• [EXERCISE GOAL]:
Verbatim output, no pictures: the lines from the beginning of the material through the line with "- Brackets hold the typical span", both ends kept.

• [DATA SEGMENT]:
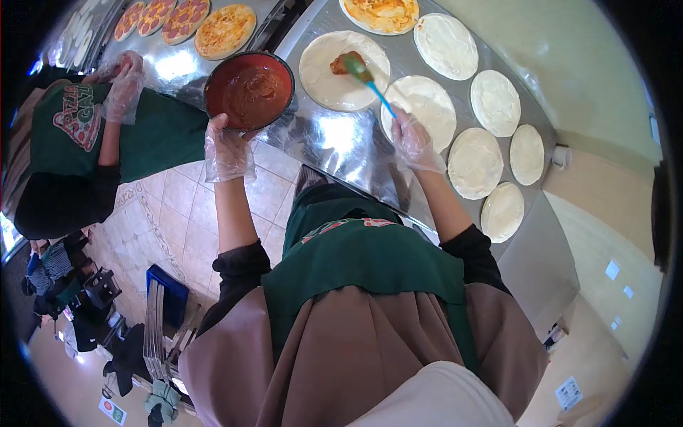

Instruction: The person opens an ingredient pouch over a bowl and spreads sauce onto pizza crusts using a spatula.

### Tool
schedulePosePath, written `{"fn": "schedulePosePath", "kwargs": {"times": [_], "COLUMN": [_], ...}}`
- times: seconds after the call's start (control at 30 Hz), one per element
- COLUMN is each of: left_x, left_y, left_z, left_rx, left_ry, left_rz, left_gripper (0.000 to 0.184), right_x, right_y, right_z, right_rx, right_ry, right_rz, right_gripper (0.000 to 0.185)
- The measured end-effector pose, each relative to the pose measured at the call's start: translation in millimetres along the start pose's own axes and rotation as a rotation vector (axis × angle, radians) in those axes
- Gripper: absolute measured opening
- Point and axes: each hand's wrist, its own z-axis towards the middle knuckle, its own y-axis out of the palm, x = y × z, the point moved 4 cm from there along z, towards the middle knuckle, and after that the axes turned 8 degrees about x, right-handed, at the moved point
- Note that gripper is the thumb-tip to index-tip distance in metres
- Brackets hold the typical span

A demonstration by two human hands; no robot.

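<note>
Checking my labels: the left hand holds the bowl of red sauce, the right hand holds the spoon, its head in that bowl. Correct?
No: the head view shows the spoon at a sauce patch on a dough round. The left hand does hold the bowl, the right hand the spoon.

Partial views around the sauce bowl and spoon
Some fingers of the left hand (226, 151) are being hidden beneath the bowl (249, 91), and the end of the spoon (363, 71) is being covered by the right hand (414, 141). Part of the sauce patch (337, 66) is being masked by the spoon's head. The topmost pizza (382, 14) is being cut off by the picture's edge. The apron's (356, 260) lettering is being broken by folds, while print on the wall notice (569, 393) is being rendered too small to read.
</note>
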Motion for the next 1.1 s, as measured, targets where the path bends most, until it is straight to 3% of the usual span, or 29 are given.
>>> {"fn": "schedulePosePath", "kwargs": {"times": [0.1, 0.17, 0.33, 0.43, 0.5, 0.53, 0.7, 0.8, 0.87, 0.97, 1.03, 1.1], "left_x": [-1.6, -0.7, 6.9, 7.4, 8.8, 8.9, 12.3, 14.6, 14.7, 14.6, 15.0, 15.8], "left_y": [4.3, 10.8, 13.8, 7.3, 6.4, 5.8, 0.5, -5.5, -5.3, -4.3, -2.5, -0.4], "left_z": [-3.1, -6.7, -13.9, -14.9, -17.0, -18.2, -20.5, -21.7, -24.1, -26.2, -26.7, -26.6], "left_rx": [0.001, 0.002, -0.004, -0.005, 0.006, 0.006, 0.014, -0.033, -0.007, 0.015, 0.013, 0.001], "left_ry": [-0.014, -0.015, 0.008, 0.007, 0.012, 0.016, 0.022, 0.033, 0.045, 0.054, 0.054, 0.049], "left_rz": [-0.021, -0.018, -0.023, -0.048, -0.033, -0.034, -0.055, -0.049, -0.047, -0.055, -0.068, -0.064], "left_gripper": [0.068, 0.067, 0.066, 0.067, 0.067, 0.067, 0.069, 0.069, 0.068, 0.067, 0.066, 0.066], "right_x": [8.5, 1.0, -18.0, -4.2, -1.8, -1.9, -19.2, -19.6, -11.5, 0.8, -11.9, -21.8], "right_y": [9.1, 23.2, -1.1, -2.6, 9.1, 18.7, 18.6, 2.0, -3.4, 26.9, 35.3, 44.4], "right_z": [-0.8, -4.1, -4.9, 5.9, 20.2, 24.0, 11.3, 16.8, 32.2, 53.4, 54.7, 55.3], "right_rx": [0.062, -0.116, -0.178, -0.122, -0.016, -0.134, -0.206, -0.173, -0.077, -0.019, -0.039, -0.238], "right_ry": [0.092, 0.086, -0.006, 0.177, 0.109, 0.158, -0.072, -0.027, 0.148, 0.062, 0.025, 0.011], "right_rz": [-0.042, -0.103, 0.179, 0.138, -0.015, -0.077, 0.055, 0.274, 0.104, 0.024, -0.038, 0.012], "right_gripper": [0.032, 0.03, 0.029, 0.028, 0.027, 0.026, 0.025, 0.025, 0.026, 0.026, 0.027, 0.028]}}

• [ANSWER FOR THIS EXERCISE]:
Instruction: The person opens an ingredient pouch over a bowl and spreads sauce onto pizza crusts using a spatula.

### Tool
schedulePosePath, written `{"fn": "schedulePosePath", "kwargs": {"times": [_], "COLUMN": [_], ...}}`
- times: seconds after the call's start (control at 30 Hz), one per element
- COLUMN is each of: left_x, left_y, left_z, left_rx, left_ry, left_rz, left_gripper (0.000 to 0.184), right_x, right_y, right_z, right_rx, right_ry, right_rz, right_gripper (0.000 to 0.185)
- The measured end-effector pose, each relative to the pose measured at the call's start: translation in millimetres along the start pose's own axes and rotation as a rotation vector (axis × angle, radians) in those axes
- Gripper: absolute measured opening
- Point and axes: each hand's wrist, its own z-axis towards the middle knuckle, its own y-axis out of the palm, x = y × z, the point moved 4 cm from there along z, towards the middle knuckle, and after that the axes turned 8 degrees about x, right-handed, at the moved point
- Note that gripper is the thumb-tip to index-tip distance in metres
- Brackets hold the typical span

This output is now finished.